Your assignment: Every line in the data below has to be repeated exactly; no picture belongs in the result.

Provided data:
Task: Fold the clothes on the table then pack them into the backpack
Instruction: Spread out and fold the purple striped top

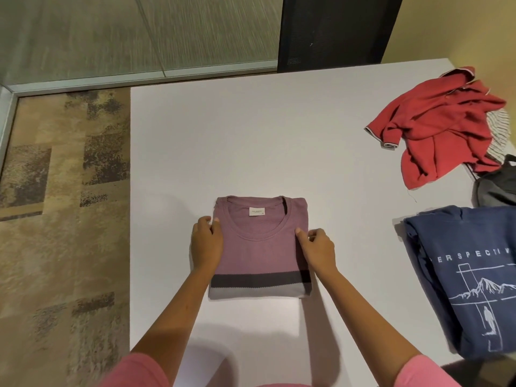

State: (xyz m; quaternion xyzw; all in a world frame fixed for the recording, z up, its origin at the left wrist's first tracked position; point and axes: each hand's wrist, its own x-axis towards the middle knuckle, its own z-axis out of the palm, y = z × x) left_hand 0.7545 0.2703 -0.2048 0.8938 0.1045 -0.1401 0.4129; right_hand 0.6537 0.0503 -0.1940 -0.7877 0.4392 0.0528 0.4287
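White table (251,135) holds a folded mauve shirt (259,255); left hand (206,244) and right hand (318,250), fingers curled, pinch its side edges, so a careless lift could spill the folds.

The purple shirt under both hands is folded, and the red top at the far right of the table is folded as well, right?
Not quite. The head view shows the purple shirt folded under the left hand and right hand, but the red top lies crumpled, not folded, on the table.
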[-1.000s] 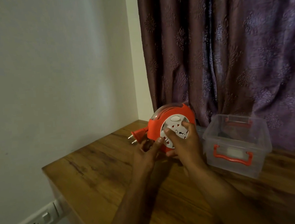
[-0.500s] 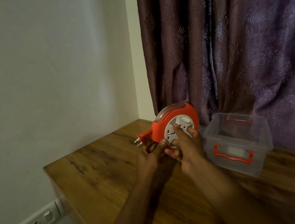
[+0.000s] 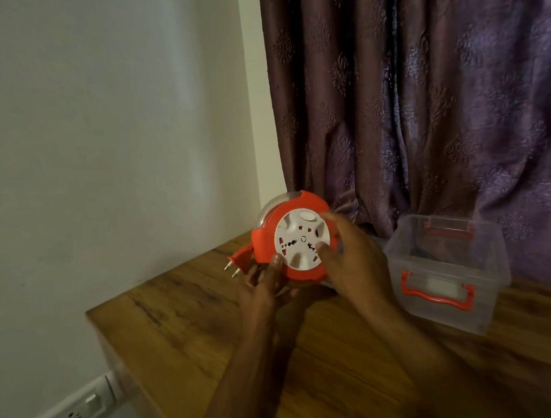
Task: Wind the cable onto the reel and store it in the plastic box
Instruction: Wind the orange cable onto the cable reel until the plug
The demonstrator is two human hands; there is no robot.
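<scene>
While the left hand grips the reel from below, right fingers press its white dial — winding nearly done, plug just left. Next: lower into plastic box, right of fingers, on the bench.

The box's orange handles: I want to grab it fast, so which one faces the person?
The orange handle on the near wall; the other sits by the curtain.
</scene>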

Problem solution:
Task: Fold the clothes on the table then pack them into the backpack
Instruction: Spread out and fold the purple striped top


State: (xyz m; quaternion xyzw; all in a world frame fixed for the recording, z up, its origin at the left wrist's first tracked position; point and axes: each hand's wrist, its own x-axis towards the middle knuckle, its own z-axis out of the palm, y = z × x) left_hand 0.7545 0.2703 -0.2048 0.8938 0.1045 -0.1401 0.4129; right_hand 0.6537 0.0503 -0.1940 -0.7877 0.4392 0.0528 0.4287
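White table (251,135) holds a folded mauve shirt (259,255); left hand (206,244) and right hand (318,250), fingers curled, pinch its side edges, so a careless lift could spill the folds.

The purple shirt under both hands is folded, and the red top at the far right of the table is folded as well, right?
Not quite. The head view shows the purple shirt folded under the left hand and right hand, but the red top lies crumpled, not folded, on the table.
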[-1.000s] 
[-0.500s] 
[+0.000s] 
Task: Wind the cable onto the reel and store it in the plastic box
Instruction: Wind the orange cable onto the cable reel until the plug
The demonstrator is two human hands; there is no robot.
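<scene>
While the left hand grips the reel from below, right fingers press its white dial — winding nearly done, plug just left. Next: lower into plastic box, right of fingers, on the bench.

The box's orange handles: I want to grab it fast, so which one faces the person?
The orange handle on the near wall; the other sits by the curtain.
</scene>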

The exercise calls for nothing more.